Cyber-attackers can now easily infiltrate or target new gaps or exposed frontiers within an organisation’s ever-expanding network. To secure data and applications in today’s digital business environment, VMware highlighted the need for a ubiquitous layer in between physical infrastructure and applications, one that provides full network visibility or an application-oriented lens into the infrastructure. This will enable IT to align security controls and protect the organisation’s most important digital assets.
Business mobility and network virtualisation solutions like VMware AirWatch, VMware Identity Manager and VMware NSX allow centralised user and identity management, app-level micro-segmentation, secure containers, and fine-grained access to application capabilities and content. VMware NSX, in particular, offers organisations the new, architecture-based security they need to defend themselves.

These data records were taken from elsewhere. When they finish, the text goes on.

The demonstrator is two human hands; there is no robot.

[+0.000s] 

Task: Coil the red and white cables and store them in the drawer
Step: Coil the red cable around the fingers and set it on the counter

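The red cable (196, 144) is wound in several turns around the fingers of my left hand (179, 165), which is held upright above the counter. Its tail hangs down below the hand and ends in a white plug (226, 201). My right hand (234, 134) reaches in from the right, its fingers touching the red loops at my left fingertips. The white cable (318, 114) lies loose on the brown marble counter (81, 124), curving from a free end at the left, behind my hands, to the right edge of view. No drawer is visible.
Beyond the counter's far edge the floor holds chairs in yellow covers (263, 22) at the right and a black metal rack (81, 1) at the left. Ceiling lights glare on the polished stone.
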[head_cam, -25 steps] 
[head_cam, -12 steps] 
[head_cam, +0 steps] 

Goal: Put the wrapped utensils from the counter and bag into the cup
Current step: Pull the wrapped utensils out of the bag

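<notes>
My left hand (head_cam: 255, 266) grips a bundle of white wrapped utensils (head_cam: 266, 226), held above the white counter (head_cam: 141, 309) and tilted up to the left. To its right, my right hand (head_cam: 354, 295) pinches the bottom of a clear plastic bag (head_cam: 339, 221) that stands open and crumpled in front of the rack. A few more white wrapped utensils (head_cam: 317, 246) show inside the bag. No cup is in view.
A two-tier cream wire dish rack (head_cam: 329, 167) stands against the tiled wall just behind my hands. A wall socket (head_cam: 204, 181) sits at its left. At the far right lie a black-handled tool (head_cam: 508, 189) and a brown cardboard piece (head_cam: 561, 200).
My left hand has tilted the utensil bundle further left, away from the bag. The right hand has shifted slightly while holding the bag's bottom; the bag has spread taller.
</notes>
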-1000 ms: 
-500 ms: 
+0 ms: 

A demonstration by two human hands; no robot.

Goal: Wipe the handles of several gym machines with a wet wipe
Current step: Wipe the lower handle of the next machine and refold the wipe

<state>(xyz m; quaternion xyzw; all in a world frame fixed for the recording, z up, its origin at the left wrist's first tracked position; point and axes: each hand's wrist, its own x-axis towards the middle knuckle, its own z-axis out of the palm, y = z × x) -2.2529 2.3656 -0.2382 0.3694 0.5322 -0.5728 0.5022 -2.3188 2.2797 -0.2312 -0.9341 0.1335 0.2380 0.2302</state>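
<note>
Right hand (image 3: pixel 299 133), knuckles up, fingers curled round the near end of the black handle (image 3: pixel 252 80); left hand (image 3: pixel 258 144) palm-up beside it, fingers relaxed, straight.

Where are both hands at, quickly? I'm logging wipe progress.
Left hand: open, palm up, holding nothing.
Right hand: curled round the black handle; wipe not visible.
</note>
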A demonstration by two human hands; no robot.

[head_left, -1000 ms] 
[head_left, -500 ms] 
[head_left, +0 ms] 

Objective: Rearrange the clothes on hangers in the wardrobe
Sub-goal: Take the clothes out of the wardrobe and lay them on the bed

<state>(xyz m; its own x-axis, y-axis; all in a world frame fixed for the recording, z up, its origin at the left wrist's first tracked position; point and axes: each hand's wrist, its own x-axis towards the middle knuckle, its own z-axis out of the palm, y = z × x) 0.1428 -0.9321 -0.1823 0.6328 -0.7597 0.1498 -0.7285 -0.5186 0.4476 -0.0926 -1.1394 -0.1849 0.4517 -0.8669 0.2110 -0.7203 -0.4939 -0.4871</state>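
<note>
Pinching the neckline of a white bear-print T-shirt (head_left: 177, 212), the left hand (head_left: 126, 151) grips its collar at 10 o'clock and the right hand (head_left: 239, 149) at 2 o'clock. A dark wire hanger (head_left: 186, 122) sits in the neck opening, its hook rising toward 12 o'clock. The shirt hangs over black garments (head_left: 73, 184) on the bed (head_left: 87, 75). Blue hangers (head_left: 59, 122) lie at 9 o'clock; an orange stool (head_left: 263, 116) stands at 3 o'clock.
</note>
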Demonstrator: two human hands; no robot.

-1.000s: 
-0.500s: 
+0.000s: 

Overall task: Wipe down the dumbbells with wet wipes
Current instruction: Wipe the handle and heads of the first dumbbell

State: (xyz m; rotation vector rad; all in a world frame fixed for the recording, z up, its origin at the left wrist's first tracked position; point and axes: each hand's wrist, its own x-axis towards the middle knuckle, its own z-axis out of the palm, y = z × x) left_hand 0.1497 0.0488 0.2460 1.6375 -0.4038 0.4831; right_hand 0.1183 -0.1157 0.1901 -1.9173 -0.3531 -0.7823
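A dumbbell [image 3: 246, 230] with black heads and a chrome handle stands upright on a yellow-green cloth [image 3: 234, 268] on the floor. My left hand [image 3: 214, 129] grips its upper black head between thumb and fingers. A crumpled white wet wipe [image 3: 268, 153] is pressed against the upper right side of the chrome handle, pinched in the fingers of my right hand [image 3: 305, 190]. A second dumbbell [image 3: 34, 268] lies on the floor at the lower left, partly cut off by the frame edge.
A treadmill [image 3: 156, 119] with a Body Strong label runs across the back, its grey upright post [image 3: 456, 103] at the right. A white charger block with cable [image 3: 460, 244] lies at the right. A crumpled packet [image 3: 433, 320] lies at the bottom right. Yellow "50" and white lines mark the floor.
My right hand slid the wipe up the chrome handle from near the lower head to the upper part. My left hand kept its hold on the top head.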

Leveraging micro-segmentation, the VMware NSX network virtualisation platform offers automated provisioning, automated move, add or change for workloads, distributed policy enforcement at every virtual interface and in-kernel, and scale-out firewalls distributed to every hypervisor on the platform. This means that should a component within the network become compromised, its attributes can be quickly and automatically updated or deleted, and quarantine controls enforced to stop a cyber-threat from moving laterally and causing more damage.
“Forward-thinking organisations understand that the reactive security of today is no longer doing its job. They also acknowledge that people and systems can be easily bypassed or blindsided if the business lacks a ubiquitous IT architectural plan that cuts across all levels of compute, network, storage, clouds and devices. By taking a software-defined approach to IT that that enables security to be ‘architectured’ into everything, these organisations have gained the flexibility required to succeed as digital businesses,” said Ron Goh, President, Southeast Asia and Korea, VMware.